◆ **Goal of the exercise**: Show every line in the material below in which the string "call" appears.
Data section START
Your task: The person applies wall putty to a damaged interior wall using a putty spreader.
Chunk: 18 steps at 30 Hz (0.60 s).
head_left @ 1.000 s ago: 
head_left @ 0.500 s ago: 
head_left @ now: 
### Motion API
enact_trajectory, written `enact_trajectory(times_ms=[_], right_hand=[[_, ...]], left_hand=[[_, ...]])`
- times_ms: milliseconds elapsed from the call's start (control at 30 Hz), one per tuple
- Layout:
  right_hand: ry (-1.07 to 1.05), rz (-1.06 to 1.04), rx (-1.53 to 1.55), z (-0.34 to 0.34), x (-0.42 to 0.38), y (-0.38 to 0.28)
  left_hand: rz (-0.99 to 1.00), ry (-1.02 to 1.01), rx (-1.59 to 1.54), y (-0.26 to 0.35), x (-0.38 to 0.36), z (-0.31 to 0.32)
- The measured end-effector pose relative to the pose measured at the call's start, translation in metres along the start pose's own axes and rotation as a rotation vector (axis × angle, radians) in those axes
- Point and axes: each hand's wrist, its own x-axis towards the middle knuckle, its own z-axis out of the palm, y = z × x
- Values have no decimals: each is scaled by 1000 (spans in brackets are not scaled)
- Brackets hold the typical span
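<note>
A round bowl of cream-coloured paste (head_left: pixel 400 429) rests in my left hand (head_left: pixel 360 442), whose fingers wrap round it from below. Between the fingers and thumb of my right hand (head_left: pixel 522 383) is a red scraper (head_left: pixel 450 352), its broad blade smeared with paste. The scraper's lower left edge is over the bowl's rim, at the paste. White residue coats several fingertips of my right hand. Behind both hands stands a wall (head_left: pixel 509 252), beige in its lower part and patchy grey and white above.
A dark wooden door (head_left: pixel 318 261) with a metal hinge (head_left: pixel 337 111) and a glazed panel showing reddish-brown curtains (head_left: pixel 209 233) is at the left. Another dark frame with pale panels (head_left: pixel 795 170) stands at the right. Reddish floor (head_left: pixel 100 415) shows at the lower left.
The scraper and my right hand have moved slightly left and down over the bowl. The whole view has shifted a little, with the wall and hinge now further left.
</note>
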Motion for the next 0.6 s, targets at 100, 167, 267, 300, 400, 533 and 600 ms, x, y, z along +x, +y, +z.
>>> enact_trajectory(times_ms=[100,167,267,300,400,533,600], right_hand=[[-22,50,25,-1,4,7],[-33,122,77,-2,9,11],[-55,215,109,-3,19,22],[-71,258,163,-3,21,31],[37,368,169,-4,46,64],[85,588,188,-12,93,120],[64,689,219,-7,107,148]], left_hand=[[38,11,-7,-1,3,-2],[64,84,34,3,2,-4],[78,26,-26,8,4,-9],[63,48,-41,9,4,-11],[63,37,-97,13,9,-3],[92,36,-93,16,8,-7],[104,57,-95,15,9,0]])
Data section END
◆ **The completed task**:
- times_ms: milliseconds elapsed from the call's start (control at 30 Hz), one per tuple
- The measured end-effector pose relative to the pose measured at the call's start, translation in metres along the start pose's own axes and rotation as a rotation vector (axis × angle, radians) in those axes

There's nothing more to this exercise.